3. nur für eine bestimmte Zeit oder nur unter zeitlichen, örtlichen oder sachlichen Beschränkungen zu gestatten.

 

Gemäß § 8 Abs. 3 Ziffer 2 FSG hat das ärztliche Gutachten abschließend auszusprechen: 'geeignet', 'bedingt geeignet', beschränkt geeignet', oder 'nicht geeignet'. Ist der Begutachtete nach dem ärztlichen Befund zum Lenken von Kraftfahrzeugen einer oder mehrerer Klassen nur unter der Voraussetzung geeignet, dass er Körperersatzstücke oder Behelfe oder dass er nur Fahrzeuge mit bestimmten Merkmalen verwendet oder dass er sich ärztlichen Kontrolluntersuchungen unterzieht, so hat das Gutachten 'bedingt geeignet' für die entsprechenden Klassen zu lauten und Befristungen, Auflagen oder zeitliche, örtliche oder sachliche Beschränkungen der Gültigkeit anzuführen, unter denen eine Lenkberechtigung ohne Gefährdung der Verkehrssicherheit erteilt werden kann; dies gilt auch für Personen, deren Eignung nur für bestimmte Zeit angenommen werden kann und bei denen amtsärztliche Nachuntersuchungen erforderlich sind. Dies gilt ebenfalls für Besitzer von Mopedausweisen.

 

Besitzer eines Mopedausweises haben diesen daher für die Dauer der Maßnahmen gemäß Abs. 1 Z 1 oder für Eintragungen gemäß Abs. 1 Z 2 und 3 bei ihrer Wohnsitzbehörde abzuliefern.

 

Nachdem das amtsärztliche Gutachten als schlüssig anzusehen ist und Ihrerseits nicht widersprochen wurde, war spruchgemäß zu entscheiden."

 

2. Dagegen wendet sich der Berufungswerber mit seiner fristgerecht durch seinen ausgewiesenen Rechtsvertreter erhobenen Berufung:

"In umseits bezeichneter Rechtssache erhebe ich gegen den Bescheid der Bezirkshauptmannschaft Wels‑Land vom 7.6.2006, VerkR20‑3‑393‑2004, zugestellt am 12.6.2006, sohin innerhalb offener Frist durch meinen bevollmächtigten Rechtsfreund die

 

Berufung:

 

Der gegenständliche Bescheid wird seinem gesamten Umfang nach angefochten.

 

Als Berufungsgründe werden unrichtige Sachverhaltsfeststellung sowie unrichtige rechthche Beurteilung geltend gemacht.

 

Entgegen den Ausführungen im angefochtenen Bescheid ist das Gutachten des Amtsarztes der Bezirkshauptmannschaft Wels‑Land vom 6.6.2006 in keiner Weise nachvollziehbar bzw. auch in keiner Weise schlüssig.

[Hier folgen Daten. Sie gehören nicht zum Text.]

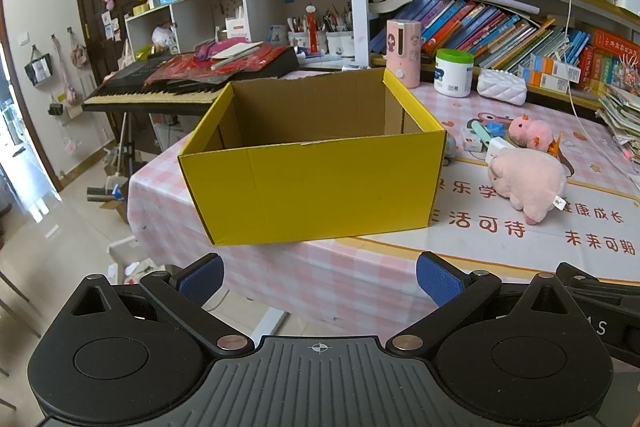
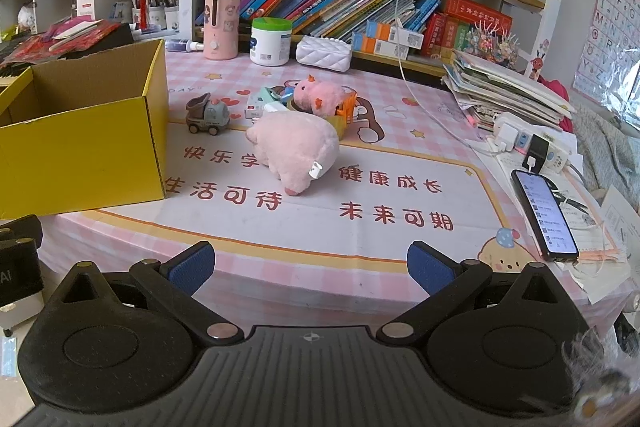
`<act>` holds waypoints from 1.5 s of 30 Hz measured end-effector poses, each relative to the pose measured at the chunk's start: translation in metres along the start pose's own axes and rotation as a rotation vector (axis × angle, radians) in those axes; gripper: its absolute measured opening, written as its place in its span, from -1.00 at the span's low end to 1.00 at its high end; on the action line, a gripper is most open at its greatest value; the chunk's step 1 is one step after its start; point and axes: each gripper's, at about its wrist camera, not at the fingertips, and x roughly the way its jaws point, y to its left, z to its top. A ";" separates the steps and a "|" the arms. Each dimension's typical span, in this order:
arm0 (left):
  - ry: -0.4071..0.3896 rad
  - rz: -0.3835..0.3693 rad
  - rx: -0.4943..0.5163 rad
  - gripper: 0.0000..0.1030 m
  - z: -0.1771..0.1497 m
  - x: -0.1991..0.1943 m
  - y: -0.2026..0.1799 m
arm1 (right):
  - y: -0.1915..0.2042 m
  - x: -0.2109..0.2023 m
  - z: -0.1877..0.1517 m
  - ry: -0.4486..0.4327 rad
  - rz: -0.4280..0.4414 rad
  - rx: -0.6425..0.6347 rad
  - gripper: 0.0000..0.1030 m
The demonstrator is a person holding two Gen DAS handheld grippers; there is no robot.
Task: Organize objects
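Observation:
An open yellow cardboard box (image 1: 316, 187) (image 2: 84, 143) stands on the pink table mat, its inside looking empty. To its right lies a large pink plush (image 1: 528, 183) (image 2: 298, 151), with a smaller pink plush (image 1: 530, 133) (image 2: 320, 97) behind it among small items. A grey toy truck (image 2: 208, 115) sits beside the box. My left gripper (image 1: 320, 277) hovers open in front of the box, off the table edge. My right gripper (image 2: 312, 267) is open too, near the front edge, facing the large plush. Neither holds anything.
A phone (image 2: 546, 215) lies on papers at the right, next to a power strip (image 2: 536, 147) and a stack of books (image 2: 508, 91). A pink bottle (image 2: 220, 27), a white tub (image 2: 271, 42) and a white quilted case (image 2: 324, 53) stand at the back. A keyboard (image 1: 160, 87) sits behind the box.

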 end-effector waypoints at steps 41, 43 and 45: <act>-0.011 0.000 0.017 1.00 0.004 -0.005 -0.012 | -0.010 -0.004 0.000 -0.012 -0.010 0.012 1.00; -0.014 -0.001 0.015 1.00 0.006 -0.004 -0.012 | -0.011 -0.003 0.000 -0.014 -0.010 0.012 1.00; -0.015 -0.001 0.013 1.00 0.007 -0.004 -0.013 | -0.011 -0.003 0.002 -0.016 -0.011 0.012 1.00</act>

Es ist nicht nachvollziehbar, wie der Amtsarzt zur Begründung  '..............Zustand nach Alkoholmissbrauch, nach Alkoholgewöhnung, teilweise kfz.spezifischer Leistungsfunktionen, erhöhte Risikobereitschaft, Zustand nach Nichteignung kvf. im Jahre 2003 und Leberkrankheit ......'  kommt.

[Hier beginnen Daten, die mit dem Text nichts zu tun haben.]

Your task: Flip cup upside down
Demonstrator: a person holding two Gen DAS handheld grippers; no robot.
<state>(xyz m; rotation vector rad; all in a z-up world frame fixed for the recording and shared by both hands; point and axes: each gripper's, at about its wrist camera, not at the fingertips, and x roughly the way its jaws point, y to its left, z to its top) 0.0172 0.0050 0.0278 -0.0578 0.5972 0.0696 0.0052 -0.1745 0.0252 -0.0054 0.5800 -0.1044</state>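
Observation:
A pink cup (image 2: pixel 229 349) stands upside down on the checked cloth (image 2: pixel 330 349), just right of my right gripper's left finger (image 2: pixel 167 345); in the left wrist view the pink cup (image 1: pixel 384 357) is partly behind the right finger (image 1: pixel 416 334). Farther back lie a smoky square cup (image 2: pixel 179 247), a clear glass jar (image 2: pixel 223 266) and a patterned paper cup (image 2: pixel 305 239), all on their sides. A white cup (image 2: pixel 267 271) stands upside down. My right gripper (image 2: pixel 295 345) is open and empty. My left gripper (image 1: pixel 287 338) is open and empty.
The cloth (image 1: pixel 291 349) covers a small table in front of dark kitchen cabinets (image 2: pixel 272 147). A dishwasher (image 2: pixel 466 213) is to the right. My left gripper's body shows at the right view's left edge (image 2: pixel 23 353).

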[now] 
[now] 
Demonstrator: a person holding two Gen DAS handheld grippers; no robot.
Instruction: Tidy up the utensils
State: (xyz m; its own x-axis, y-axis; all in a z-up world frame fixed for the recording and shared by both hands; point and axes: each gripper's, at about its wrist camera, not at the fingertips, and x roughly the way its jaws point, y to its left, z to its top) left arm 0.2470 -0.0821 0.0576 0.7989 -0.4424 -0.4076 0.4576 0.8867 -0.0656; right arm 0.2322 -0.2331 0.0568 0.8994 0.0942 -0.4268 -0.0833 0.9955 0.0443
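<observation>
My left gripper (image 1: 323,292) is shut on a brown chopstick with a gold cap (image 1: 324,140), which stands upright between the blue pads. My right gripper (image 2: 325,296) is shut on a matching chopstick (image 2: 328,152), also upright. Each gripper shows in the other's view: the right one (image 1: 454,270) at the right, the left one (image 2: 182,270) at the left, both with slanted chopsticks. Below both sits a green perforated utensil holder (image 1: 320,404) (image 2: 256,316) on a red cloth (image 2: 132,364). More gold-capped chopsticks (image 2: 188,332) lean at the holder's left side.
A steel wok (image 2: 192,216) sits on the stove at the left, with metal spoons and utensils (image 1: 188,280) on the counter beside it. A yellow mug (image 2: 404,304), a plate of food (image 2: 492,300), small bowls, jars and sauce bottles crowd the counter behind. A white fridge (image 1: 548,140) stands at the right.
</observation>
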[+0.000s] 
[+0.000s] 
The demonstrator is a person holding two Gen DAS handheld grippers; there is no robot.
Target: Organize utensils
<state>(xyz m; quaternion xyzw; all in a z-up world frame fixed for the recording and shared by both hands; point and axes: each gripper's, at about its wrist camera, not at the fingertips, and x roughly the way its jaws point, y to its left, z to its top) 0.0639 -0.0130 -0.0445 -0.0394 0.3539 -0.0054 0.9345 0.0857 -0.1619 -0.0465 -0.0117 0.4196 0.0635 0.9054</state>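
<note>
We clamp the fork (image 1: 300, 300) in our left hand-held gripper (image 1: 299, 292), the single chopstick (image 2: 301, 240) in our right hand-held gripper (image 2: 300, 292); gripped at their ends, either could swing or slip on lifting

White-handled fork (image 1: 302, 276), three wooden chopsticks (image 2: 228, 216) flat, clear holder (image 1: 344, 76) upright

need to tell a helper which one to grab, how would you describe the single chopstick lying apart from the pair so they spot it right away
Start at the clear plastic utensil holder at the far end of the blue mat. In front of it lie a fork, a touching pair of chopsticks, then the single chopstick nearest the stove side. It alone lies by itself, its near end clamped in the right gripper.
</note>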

In der verkehrspsychologischen Stellungnahme der D Sicherheit‑Service GmbH vom 30.9.2003 wird in der Vorgeschichte ausgeführt, dass der Berufungswerber am Wochenende üblicherweise zweimal ausgeht und dabei im Durchschnitt 5 Halbe Bier und Cola Rotwein trinkt. Den maximalen Konsum hat er mit 8 Halben Bier und 5‑6 Mixgetränken angegeben. Die maximale Menge hätte er etwa zweimal pro Monat zu sich genommen.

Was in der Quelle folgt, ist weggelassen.